DATA:
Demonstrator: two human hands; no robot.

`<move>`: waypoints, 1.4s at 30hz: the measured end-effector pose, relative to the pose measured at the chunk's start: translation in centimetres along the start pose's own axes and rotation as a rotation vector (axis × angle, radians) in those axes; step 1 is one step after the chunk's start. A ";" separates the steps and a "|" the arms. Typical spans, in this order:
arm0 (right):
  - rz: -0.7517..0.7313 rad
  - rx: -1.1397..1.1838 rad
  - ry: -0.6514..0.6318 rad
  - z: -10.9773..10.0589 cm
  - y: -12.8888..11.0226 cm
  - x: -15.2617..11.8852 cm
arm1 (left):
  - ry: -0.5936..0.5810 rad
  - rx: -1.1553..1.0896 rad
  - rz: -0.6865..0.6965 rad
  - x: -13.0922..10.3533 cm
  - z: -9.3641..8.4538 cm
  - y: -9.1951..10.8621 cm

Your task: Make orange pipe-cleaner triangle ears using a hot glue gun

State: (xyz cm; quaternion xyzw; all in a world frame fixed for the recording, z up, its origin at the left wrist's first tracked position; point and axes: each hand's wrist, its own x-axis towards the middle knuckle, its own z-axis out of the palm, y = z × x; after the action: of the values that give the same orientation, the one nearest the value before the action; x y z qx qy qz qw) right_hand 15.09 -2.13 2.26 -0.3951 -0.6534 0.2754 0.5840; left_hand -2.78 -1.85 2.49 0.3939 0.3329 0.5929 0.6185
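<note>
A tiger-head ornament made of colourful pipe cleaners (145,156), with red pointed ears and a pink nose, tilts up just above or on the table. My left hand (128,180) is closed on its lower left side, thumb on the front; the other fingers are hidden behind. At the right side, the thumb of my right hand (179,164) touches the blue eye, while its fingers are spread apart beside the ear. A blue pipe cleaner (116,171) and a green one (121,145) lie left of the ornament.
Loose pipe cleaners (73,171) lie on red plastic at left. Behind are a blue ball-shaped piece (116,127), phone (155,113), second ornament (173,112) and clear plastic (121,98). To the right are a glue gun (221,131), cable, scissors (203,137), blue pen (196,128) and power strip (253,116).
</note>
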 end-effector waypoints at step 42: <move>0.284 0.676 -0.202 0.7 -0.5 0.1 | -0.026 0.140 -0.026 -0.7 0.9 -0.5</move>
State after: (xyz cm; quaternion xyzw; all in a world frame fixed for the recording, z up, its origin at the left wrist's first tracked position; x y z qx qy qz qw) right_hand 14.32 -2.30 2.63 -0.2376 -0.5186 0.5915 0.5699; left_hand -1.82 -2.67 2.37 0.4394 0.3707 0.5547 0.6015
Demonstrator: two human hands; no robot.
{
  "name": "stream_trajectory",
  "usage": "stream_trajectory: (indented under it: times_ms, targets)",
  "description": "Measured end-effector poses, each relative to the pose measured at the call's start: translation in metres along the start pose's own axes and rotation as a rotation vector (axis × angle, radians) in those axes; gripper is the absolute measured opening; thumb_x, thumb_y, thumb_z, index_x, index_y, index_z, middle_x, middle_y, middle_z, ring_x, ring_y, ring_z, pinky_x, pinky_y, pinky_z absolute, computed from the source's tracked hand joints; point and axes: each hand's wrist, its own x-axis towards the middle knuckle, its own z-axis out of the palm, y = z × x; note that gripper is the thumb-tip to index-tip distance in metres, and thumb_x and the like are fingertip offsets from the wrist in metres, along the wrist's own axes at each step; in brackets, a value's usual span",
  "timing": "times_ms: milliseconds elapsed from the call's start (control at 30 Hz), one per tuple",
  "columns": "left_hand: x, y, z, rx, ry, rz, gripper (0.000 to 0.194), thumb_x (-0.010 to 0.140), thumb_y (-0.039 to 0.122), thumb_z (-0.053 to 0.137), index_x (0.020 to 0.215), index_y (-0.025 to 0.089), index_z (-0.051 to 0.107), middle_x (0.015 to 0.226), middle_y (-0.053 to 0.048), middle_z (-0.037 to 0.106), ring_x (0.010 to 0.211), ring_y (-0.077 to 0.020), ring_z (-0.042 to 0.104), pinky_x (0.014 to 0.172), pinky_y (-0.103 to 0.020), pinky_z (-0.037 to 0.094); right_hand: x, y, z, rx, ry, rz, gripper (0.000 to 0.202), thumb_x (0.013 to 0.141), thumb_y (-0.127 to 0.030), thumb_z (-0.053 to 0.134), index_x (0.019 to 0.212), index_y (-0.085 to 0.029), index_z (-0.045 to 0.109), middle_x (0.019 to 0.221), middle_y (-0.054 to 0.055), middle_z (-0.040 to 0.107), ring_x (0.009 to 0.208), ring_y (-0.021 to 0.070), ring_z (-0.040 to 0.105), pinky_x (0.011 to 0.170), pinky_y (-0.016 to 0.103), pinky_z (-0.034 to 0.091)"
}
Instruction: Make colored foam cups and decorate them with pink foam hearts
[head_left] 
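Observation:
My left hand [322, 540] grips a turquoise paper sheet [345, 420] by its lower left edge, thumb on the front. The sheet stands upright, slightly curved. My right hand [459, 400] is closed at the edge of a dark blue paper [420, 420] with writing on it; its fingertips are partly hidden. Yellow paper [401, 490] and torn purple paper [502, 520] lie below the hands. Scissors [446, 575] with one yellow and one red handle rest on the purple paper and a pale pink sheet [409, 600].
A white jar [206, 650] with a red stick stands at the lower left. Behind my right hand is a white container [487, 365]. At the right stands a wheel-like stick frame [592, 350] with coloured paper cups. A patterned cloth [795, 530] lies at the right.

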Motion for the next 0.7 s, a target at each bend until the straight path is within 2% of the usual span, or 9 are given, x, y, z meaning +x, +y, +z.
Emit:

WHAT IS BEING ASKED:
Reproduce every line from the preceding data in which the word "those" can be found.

THE ANSWER:
`<move>`: waypoints, 1.4s at 30hz: the measured end-effector pose, relative to the pose measured at the chunk's start: translation in centimetres along the start pose's own axes and rotation as a rotation vector (axis × angle, radians) in those axes; step 1 is one step after the chunk's start. A ";" separates the steps and a "|" the arms. Typical spans, in this order:
  "description": "Measured end-effector poses, each relative to the pose measured at the call's start: translation in metres along the start pose's own axes and rotation as a rotation vector (axis × angle, radians) in those axes; gripper is the absolute measured opening; thumb_x, thumb_y, thumb_z, index_x, index_y, index_z, middle_x, middle_y, middle_z, ring_x, ring_y, ring_z, pinky_x, pinky_y, pinky_z absolute, computed from the source's tracked hand joints; point and axes: each hand's wrist, its own x-axis towards the middle knuckle, its own z-axis out of the palm, y = z × x; note that gripper is the thumb-tip to index-tip distance in metres, and thumb_x and the like are fingertip offsets from the wrist in metres, along the wrist's own axes at each step; in brackets, a value's usual span",

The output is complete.